Here, the respondents, by way of justification of the failure of the trustees to act on the basis of the reports and certifications of the 1-B Medical Board, refer to the Fire Department’s medical history of the two applicants. There had been medical examinations of the two applicants ‘by a panel of Fire Department doctors and opinions rendered by a majority of the panel that there was a lack of causal connection between the alleged service-related injuries and the disabilities of the respective applicants. However, in each case, the 1-B Medical Board, as stated in its reports, reviewed and considered the medical history and record of each applicant and reported to the trustees a medical conclusion that there was proper causal connection. On presentation of the reports in each case, the Board of Trustees took no affirmative action. There was apparently no independent investigation and the board proceedings do not disclose the reasons for its failure to act upon the reports as directed by section B19-7.84. The proceedings fail to reveal why certain trustees, as laymen, rejected out of hand the expertise of the 1-B Medical Board. For all that appears in the proceedings of the Board of Trustees, the negative vote of one or more of the trustees, resulting in the deadlock in the board, may not have been an informed vote or may have been cast for what amounts to an unfair or improper reason.

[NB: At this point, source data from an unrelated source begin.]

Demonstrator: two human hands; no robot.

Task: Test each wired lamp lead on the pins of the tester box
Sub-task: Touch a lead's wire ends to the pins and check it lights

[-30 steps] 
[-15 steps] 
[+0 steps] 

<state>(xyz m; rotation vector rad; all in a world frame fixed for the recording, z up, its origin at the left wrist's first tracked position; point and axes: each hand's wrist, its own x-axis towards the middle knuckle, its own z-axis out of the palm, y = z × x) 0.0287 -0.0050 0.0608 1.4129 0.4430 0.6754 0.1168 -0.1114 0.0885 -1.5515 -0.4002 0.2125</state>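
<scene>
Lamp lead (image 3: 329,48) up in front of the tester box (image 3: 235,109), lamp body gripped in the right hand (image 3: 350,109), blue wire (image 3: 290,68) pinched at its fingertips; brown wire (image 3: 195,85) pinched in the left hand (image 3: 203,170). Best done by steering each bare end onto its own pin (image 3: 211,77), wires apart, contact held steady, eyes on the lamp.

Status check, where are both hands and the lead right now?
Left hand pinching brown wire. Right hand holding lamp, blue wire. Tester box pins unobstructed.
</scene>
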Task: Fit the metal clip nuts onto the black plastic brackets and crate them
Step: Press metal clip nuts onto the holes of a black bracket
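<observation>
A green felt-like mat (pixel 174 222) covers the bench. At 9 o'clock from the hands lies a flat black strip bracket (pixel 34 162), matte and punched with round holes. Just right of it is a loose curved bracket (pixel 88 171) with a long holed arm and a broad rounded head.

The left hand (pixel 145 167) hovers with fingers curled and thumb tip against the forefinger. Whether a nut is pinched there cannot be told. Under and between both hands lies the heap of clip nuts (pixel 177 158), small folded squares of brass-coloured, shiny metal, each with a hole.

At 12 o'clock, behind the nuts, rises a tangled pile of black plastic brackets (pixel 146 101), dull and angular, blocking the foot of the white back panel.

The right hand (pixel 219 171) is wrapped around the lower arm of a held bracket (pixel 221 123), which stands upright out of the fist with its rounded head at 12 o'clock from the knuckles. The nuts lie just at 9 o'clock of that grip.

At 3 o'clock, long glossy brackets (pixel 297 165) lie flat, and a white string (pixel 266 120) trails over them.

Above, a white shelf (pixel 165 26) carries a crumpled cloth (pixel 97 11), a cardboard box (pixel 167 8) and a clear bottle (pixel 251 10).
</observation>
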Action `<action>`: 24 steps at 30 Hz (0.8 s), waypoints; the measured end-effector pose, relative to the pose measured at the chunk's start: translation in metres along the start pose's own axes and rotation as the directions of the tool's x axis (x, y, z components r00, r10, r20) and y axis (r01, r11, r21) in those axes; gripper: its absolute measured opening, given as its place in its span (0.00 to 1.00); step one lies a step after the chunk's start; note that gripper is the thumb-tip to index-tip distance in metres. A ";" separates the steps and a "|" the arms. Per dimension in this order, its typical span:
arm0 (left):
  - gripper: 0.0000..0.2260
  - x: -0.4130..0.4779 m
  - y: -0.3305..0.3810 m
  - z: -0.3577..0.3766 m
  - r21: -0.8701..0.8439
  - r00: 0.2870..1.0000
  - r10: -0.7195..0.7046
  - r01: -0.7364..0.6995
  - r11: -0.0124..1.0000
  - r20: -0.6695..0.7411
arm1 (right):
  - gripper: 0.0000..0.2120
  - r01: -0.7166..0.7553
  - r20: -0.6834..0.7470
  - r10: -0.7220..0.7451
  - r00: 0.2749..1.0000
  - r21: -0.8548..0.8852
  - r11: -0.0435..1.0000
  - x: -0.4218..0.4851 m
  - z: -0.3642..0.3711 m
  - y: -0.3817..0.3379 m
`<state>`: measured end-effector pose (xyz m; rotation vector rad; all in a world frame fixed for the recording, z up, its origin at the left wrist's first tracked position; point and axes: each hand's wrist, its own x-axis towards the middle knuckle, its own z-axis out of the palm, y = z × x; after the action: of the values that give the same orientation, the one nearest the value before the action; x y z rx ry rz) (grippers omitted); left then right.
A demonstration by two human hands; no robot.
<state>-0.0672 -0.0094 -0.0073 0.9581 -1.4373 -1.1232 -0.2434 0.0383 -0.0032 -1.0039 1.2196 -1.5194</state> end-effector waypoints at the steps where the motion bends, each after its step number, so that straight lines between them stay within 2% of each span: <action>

Although we conclude that the record lacks proper bases for the failure of the Board of Trustees to grant the petitioners’ applications for accidental disability allowances, this court may not assume the powers which are vested in the board. But, in these cases, the Board of Trustees should either accept the opinion and conclusions of the 1-B Medical Board and award the petitioners the retirement allowances provided by section B19-7.89, or, in the alternative, reopen their proceedings “to take whatever evidence would be necessary to reach a conclusion as to what the cause of [each] petitioner’s disability is and whether that cause arose out of the performance of his duties ”. (Matter of Bennett v. Board of Trustees of Police Pension Fund of City of N. Y., 20 A D 2d 522, 523, supra. See, also, *260Matter of Brady v. City of New York, 22 N Y 2d 601, supra; Matter of Crowley v. Thompson, 42 Misc 2d 455.) Upon the alternative of a reopening of proceedings and the taking of evidence, the board, in addition to a statement of its conclusions, should show the bases therefor.

The judgment herein should be reversed and vacated, on the law, without costs and without disbursements, and the matter remanded to the respondent Board of Trustees of the New York Fire Department Pension Fund for further proceedings in accordance with this opinion.

Stevens, P. J., Capozzoli and McNally, JJ., concur.

Judgment unanimously reversed, on the law, without costs and without disbursements, the judgment is vacated and the matter remanded to respondent Board of Trustees of the New York Fire Department Pension Fund for further proceedings in accordance with the opinion of this court.